I took off my shoes and socks, strolled into a red-lighted sound stage with a floor covered in sand, put on a virtual reality backpack and headset and…bing, there I was. Or there it all was. The headset screen was circular and not CinemaScope-like as I’d expected, but I was suddenly standing in the pre-dawn desert amid the sloping mounds and cactus and slightly damp morning air. Then a small group of immigrants, led by a “coyote”, approached in the semi-darkness.
A few seconds later an overhead chopper approached, and then a blinding light hit my eyes. Border guards pulled up in a pair of SUVs, shouting and aiming their weapons and telling me to get the fuck down on my knees. I put my hands up and dropped to the ground, looking around and behind and all over. Then I got back up and started roaming around in a crouched combat position, feeling like Charlie Sheen or Willem Dafoe in Platoon. Then I got yelled at again: “Down on your knees…hit the ground…now!”
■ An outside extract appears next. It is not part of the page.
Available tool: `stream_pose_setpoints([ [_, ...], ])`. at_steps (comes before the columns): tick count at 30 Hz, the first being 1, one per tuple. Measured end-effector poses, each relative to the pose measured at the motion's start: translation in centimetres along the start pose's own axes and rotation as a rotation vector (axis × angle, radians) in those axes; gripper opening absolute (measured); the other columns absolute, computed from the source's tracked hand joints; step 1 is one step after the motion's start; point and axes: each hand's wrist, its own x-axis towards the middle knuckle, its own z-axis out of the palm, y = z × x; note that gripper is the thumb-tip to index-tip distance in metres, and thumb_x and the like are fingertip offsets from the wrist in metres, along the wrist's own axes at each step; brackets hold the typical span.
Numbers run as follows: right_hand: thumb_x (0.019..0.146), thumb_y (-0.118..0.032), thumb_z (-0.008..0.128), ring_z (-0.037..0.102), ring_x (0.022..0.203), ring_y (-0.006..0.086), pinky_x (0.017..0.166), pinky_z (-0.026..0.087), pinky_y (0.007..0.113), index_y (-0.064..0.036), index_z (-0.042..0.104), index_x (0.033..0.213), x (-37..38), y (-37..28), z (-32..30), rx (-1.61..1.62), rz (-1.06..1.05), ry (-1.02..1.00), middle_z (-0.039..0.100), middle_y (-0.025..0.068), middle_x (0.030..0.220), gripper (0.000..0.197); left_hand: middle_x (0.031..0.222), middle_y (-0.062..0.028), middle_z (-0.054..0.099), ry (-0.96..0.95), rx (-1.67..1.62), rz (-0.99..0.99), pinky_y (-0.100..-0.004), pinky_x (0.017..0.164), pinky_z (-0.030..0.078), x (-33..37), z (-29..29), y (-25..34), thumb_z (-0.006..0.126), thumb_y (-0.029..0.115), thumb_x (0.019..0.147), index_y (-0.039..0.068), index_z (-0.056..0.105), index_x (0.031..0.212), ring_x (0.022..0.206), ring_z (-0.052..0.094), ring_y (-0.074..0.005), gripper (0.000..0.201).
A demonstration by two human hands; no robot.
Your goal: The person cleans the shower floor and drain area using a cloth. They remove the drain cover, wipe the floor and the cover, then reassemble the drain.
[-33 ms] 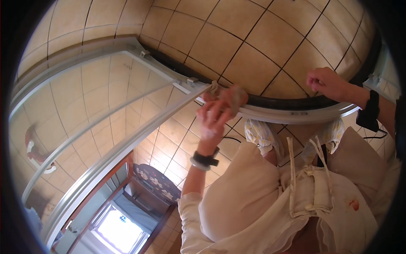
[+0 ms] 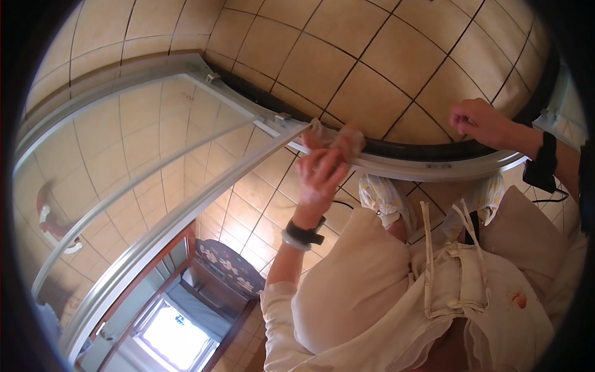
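Observation:
My left hand (image 2: pixel 322 173) has its fingers bunched round a crumpled greyish cloth (image 2: pixel 353 141), blurred by motion. It presses the cloth at the rail by the lower corner of a glass shower door (image 2: pixel 180 161), where the door's metal edge meets the curved white frame (image 2: pixel 446 172). Part of the cloth shows on both sides of the fingers; the rest is hidden under them. To the right, my right hand (image 2: pixel 480 122) hovers over the tiled shower floor with its fingers curled in and nothing visible in them.
A dark curb (image 2: pixel 421 150) runs along the inner side of the white frame. Beige tiles (image 2: pixel 372 56) cover the shower floor. My knees and patterned trouser legs (image 2: pixel 379 195) are close to the frame. A dark bath mat (image 2: pixel 226 266) with light lettering lies at lower left.
My left hand with the cloth has shifted slightly right and toward me along the frame. My right hand and the glass door have stayed in place.

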Motion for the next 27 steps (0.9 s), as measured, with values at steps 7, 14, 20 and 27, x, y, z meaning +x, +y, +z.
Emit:
stream_pose_setpoints([
  [7,0.072,-0.004,0.051,0.048,0.058,0.0186,0.056,0.04,0.031,0.0004,0.051,0.077,0.0,0.1,-1.4,0.007,-0.061,0.069,0.051,0.0101,0.062,0.007,0.1,-0.0093,0.062,-0.04,0.097,-0.096,-0.0365,0.074,0.046,-2.5,-2.1,-7.4,0.061,0.006,0.071,0.006,0.062,0.082,0.093,0.058,-0.0264,0.011],
  [14,0.071,-0.002,0.051,0.047,0.059,0.0162,0.055,0.04,0.03,0.0009,0.049,0.075,-1.7,1.0,-1.0,0.075,0.061,0.009,0.05,0.0087,0.062,0.006,0.111,-0.0144,0.059,-0.076,0.032,-0.125,-0.044,0.086,0.043,1.8,-4.0,-9.2,0.058,-0.007,0.069,0.004,0.055,0.099,0.097,0.056,-0.0366,0.031],
  [20,0.07,0.001,0.051,0.046,0.058,0.0156,0.056,0.04,0.029,0.0011,0.05,0.076,-2.1,1.6,-0.6,0.124,0.097,0.05,0.05,0.0085,0.063,0.006,0.114,-0.0136,0.056,-0.304,0.092,-0.311,-0.0475,0.092,0.037,2.2,-4.2,-8.3,0.06,-0.003,0.068,0.006,0.052,0.11,0.104,0.052,-0.035,0.044],
  [27,0.075,0.003,0.049,0.052,0.061,0.0136,0.058,0.042,0.026,0.0008,0.05,0.077,-2.5,1.4,-1.5,0.105,0.1,0.044,0.053,0.0073,0.068,0.003,0.091,-0.0047,0.057,-0.196,-0.154,-0.242,-0.0434,0.083,0.035,0.3,-0.6,-1.4,0.067,0.001,0.056,0.01,0.052,0.092,0.095,0.053,-0.0281,0.04],
])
In short, within seconds I had forgotten the tech aspects and fallen into the reality of it. It wasn’t a viewing experience — it was a being experience. You can do a 360 any time to see what’s happening here or there. There were dozens of things I could have done including (I assume) challenge the guards and tell them to back off or say “yo…my personal hotspot isn’t working…do you know where I can find a reasonably decent wifi signal?” Mostly I crouched and watched and just took it all in. I was half-expecting to get shot at any moment. Which would have actually been cool, especially if the VR assistant had punched me in the chest at the exact moment the muzzle flash appeared.
Carne y Arena is an all-CG creation but sourced from actual footage with real actors. It was easily the most immersive, head-turning viewing I’ve ever sampled, tasted, felt and touched. And yet it also delivered in emotional terms, prompting me to feel compassion for immigrants all over. So yes, I now know a little bit about what it’s like to go through something like this for real. I felt intimidated, fearful. But I have to say that I simply loved the primal juice of it. I especially liked walking around that big desert sandbox barefoot.
Carne y Arena director Alejandro G. Inarritu, inside viewing hangar at the Cannes Mandelieu Airport — Thursday, 5.19, 3:35 pm.